_Problem requirements:_ The data below is to be retyped exactly, line by line.

_Material provided:_
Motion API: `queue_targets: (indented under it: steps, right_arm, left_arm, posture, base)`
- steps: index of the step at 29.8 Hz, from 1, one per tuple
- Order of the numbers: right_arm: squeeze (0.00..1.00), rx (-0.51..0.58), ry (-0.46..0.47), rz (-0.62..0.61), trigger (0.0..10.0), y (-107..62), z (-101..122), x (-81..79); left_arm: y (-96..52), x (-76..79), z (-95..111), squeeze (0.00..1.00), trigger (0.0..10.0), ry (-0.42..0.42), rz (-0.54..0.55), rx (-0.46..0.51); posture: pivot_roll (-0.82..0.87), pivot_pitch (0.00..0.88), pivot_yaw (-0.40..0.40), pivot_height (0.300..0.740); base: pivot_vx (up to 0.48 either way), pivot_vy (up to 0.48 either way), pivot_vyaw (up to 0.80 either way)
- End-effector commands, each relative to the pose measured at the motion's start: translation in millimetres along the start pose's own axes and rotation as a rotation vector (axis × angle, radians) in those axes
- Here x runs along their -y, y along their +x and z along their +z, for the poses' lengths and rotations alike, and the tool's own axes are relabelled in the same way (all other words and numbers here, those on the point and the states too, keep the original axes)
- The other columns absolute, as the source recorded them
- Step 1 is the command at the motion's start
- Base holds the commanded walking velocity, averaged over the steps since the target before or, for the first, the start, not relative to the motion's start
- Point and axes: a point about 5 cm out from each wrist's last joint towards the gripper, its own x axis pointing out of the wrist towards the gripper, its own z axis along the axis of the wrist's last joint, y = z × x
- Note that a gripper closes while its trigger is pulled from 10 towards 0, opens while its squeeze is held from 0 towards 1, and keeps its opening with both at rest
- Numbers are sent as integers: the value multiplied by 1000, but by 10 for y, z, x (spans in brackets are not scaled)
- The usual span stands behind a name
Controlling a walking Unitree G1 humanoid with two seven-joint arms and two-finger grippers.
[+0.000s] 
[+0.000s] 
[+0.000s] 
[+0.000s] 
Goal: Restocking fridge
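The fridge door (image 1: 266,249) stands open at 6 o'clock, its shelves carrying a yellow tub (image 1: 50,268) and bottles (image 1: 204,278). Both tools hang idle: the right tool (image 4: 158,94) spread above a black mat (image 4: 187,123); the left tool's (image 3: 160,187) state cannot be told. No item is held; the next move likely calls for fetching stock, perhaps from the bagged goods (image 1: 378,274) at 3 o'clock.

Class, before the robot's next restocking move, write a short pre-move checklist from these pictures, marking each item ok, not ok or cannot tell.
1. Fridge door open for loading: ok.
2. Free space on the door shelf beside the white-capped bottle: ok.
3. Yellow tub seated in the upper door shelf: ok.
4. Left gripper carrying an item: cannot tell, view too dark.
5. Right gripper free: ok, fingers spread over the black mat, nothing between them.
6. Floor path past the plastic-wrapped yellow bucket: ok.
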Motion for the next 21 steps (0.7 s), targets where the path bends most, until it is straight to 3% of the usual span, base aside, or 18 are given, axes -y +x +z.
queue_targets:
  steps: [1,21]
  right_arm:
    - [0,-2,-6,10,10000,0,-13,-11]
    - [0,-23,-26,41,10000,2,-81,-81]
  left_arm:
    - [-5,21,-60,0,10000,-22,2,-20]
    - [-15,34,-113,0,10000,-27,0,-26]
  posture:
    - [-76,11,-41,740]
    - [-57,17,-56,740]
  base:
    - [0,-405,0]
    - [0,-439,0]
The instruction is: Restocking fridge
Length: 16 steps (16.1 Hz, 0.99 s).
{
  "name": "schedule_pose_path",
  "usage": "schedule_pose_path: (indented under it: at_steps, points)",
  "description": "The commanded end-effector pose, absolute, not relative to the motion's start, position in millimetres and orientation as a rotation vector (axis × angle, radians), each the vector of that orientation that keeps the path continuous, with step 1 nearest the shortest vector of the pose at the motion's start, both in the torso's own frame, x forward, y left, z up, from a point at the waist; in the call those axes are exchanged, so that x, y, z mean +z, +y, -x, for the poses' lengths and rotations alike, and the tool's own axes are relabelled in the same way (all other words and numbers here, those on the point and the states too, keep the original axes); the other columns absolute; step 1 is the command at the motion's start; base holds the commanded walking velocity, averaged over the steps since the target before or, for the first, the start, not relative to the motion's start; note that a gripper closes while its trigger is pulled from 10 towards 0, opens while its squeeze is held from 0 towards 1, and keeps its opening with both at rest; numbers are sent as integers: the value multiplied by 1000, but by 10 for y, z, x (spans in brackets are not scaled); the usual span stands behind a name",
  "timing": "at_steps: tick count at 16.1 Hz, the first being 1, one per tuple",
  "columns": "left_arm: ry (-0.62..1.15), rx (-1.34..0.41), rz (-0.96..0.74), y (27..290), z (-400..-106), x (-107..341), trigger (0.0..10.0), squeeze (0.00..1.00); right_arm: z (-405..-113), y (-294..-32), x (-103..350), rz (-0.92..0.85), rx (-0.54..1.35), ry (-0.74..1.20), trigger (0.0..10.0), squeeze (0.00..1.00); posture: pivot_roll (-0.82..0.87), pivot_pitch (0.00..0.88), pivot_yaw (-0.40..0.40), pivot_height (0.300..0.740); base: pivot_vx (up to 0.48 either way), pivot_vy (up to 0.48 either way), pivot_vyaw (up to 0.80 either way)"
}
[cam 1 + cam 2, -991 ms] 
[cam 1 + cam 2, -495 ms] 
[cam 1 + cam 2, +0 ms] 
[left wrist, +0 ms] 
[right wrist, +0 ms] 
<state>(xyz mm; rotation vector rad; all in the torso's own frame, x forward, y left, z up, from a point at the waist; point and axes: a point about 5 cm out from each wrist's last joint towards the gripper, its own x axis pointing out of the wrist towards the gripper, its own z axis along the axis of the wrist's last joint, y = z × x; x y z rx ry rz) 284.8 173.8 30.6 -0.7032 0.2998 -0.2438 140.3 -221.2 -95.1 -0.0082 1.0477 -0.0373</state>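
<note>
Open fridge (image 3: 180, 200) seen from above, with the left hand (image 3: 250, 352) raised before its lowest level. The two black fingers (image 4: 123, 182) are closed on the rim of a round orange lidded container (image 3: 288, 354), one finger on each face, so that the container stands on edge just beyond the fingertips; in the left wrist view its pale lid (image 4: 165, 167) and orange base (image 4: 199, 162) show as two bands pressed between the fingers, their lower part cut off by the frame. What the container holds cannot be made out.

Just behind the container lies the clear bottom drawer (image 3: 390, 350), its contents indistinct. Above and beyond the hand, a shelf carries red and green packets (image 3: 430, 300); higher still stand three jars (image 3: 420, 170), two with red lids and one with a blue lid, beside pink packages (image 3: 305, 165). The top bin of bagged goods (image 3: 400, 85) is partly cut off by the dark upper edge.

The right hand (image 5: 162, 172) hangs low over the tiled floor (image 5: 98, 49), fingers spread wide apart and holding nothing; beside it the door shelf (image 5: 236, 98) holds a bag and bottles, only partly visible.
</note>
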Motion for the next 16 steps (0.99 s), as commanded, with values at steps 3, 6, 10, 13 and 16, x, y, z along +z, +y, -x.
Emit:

_Result for this exercise:_
Motion API: `queue_targets: (indented under it: steps, right_arm, left_arm, posture, base)`
- steps: index of the step at 29.8 Hz, from 1, one per tuple
- Order of the numbers: right_arm: squeeze (0.00..1.00), rx (-0.51..0.58), ry (-0.46..0.47), rz (-0.62..0.61), trigger (0.0..10.0), y (-107..62), z (-101..122), x (-81..79); left_arm: y (-96..52), x (-76..79), z (-95..111), squeeze (0.00..1.00), trigger (0.0..10.0), ry (-0.42..0.42), rz (-0.54..0.55), rx (-0.46..0.51); posture: pivot_roll (-0.82..0.87), pivot_pitch (0.00..0.88), pivot_yaw (-0.40..0.40), pivot_height (0.300..0.740); base: pivot_vx (up to 0.48 either way), pivot_vy (up to 0.48 either way), pivot_vyaw (up to 0.80 either way)
- End-effector commands, each relative to the pose measured at the motion's start: translation in millimetres along the start pose's own axes and rotation as a rotation vector (axis × angle, radians) in those axes
- Here x runs along their -y, y along their +x and z along their +z, for the poses' lengths and rotations alike, and the tool's own axes are relabelled in the same way (all other words and numbers here, those on the point and the states too, keep the original axes)
- The other columns absolute, as the source recorded them
- Step 1 is the command at the motion's start
- Base holds the commanded walking velocity, averaged over the steps since the target before or, for the first, the start, not relative to the motion's start
- Point and axes: a point about 5 cm out from each wrist's last joint towards the gripper, its own x axis pointing out of the wrist towards the gripper, its own z axis along the axis of the wrist's last joint, y = z × x
- Note that a gripper closes while its trigger is pulled from 10 towards 0, opens while its squeeze is held from 0 towards 1, and keeps its opening with both at rest
- Numbers are sent as integers: the value multiplied by 1000, but by 10 for y, z, x (spans in brackets are not scaled)
- The usual span stands behind a name
Controlling a walking Unitree G1 humanoid with two seven-joint arms and two-finger grippers.
[+0.000s] 
[+0.000s] 
[+0.000s] 
[+0.000s] 
Goal: Restocking fridge
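The fridge door (image 1: 266,249) stands open at 6 o'clock, its shelves carrying a yellow tub (image 1: 50,268) and bottles (image 1: 204,278). Both tools hang idle: the right tool (image 4: 158,94) spread above a black mat (image 4: 187,123); the left tool's (image 3: 160,187) state cannot be told. No item is held; the next move likely calls for fetching stock, perhaps from the bagged goods (image 1: 378,274) at 3 o'clock.

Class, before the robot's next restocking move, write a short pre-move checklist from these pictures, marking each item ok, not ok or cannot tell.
1. Fridge door open for loading: ok.
2. Free space on the door shelf beside the white-capped bottle: ok.
3. Yellow tub seated in the upper door shelf: ok.
4. Left gripper carrying an item: cannot tell, view too dark.
5. Right gripper free: ok, fingers spread over the black mat, nothing between them.
6. Floor path past the plastic-wrapped yellow bucket: ok.
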Motion for the next 21 steps (0.7 s), targets where the path bends most, until it is straight to 3% of the usual span, base aside, or 18 are given, axes -y +x +z.
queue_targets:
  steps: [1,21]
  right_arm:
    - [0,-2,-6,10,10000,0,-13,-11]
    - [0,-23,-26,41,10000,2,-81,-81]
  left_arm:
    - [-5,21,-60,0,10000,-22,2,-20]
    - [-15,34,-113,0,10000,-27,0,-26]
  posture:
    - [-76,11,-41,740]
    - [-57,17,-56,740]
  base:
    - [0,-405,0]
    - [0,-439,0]
The instruction is: Restocking fridge
Length: 16 steps (16.1 Hz, 0.99 s).
{
  "name": "schedule_pose_path",
  "usage": "schedule_pose_path: (indented under it: at_steps, points)",
  "description": "The commanded end-effector pose, absolute, not relative to the motion's start, position in millimetres and orientation as a rotation vector (axis × angle, radians), each the vector of that orientation that keeps the path continuous, with step 1 nearest the shortest vector of the pose at the motion's start, both in the torso's own frame, x forward, y left, z up, from a point at the waist; in the call those axes are exchanged, so that x, y, z mean +z, +y, -x, for the poses' lengths and rotations alike, and the tool's own axes are relabelled in the same way (all other words and numbers here, those on the point and the states too, keep the original axes); the other columns absolute; step 1 is the command at the motion's start; base holds the commanded walking velocity, averaged over the steps since the target before or, for the first, the start, not relative to the motion's start; note that a gripper closes while its trigger is pulled from 10 towards 0, opens while its squeeze is held from 0 towards 1, and keeps its opening with both at rest; numbers are sent as integers: the value multiplied by 1000, but by 10 for y, z, x (spans in brackets are not scaled); the usual span stands behind a name",
  "timing": "at_steps: tick count at 16.1 Hz, the first being 1, one per tuple",
  "columns": "left_arm: ry (-0.62..1.15), rx (-1.34..0.41), rz (-0.96..0.74), y (27..290), z (-400..-106), x (-107..341), trigger (0.0..10.0), squeeze (0.00..1.00); right_arm: z (-405..-113), y (-294..-32), x (-103..350), rz (-0.92..0.85), rx (-0.54..1.35), ry (-0.74..1.20), trigger (0.0..10.0), squeeze (0.00..1.00); posture: pivot_roll (-0.82..0.87), pivot_pitch (0.00..0.88), pivot_yaw (-0.40..0.40), pivot_height (0.300..0.740); base: pivot_vx (up to 0.48 either way), pivot_vy (up to 0.48 either way), pivot_vyaw (up to 0.80 either way)"
}
[cam 1 + cam 2, -991 ms] 
[cam 1 + cam 2, -495 ms] 
[cam 1 + cam 2, +0 ms] 
[left wrist, +0 ms] 
[right wrist, +0 ms] 
<state>(xyz mm; rotation vector rad; all in the torso's own frame, x forward, y left, z up, from a point at the waist; point and axes: a point about 5 cm out from each wrist's last joint towards the gripper, its own x axis pointing out of the wrist towards the gripper, its own z axis along the axis of the wrist's last joint, y = z × x; x y z rx ry rz) 284.8 173.8 30.6 -0.7032 0.2998 -0.2438 140.3 -221.2 -95.1 -0.0082 1.0477 -0.0373</state>
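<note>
Open fridge (image 3: 180, 200) seen from above, with the left hand (image 3: 250, 352) raised before its lowest level. The two black fingers (image 4: 123, 182) are closed on the rim of a round orange lidded container (image 3: 288, 354), one finger on each face, so that the container stands on edge just beyond the fingertips; in the left wrist view its pale lid (image 4: 165, 167) and orange base (image 4: 199, 162) show as two bands pressed between the fingers, their lower part cut off by the frame. What the container holds cannot be made out.

Just behind the container lies the clear bottom drawer (image 3: 390, 350), its contents indistinct. Above and beyond the hand, a shelf carries red and green packets (image 3: 430, 300); higher still stand three jars (image 3: 420, 170), two with red lids and one with a blue lid, beside pink packages (image 3: 305, 165). The top bin of bagged goods (image 3: 400, 85) is partly cut off by the dark upper edge.

The right hand (image 5: 162, 172) hangs low over the tiled floor (image 5: 98, 49), fingers spread wide apart and holding nothing; beside it the door shelf (image 5: 236, 98) holds a bag and bottles, only partly visible.
</note>
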Motion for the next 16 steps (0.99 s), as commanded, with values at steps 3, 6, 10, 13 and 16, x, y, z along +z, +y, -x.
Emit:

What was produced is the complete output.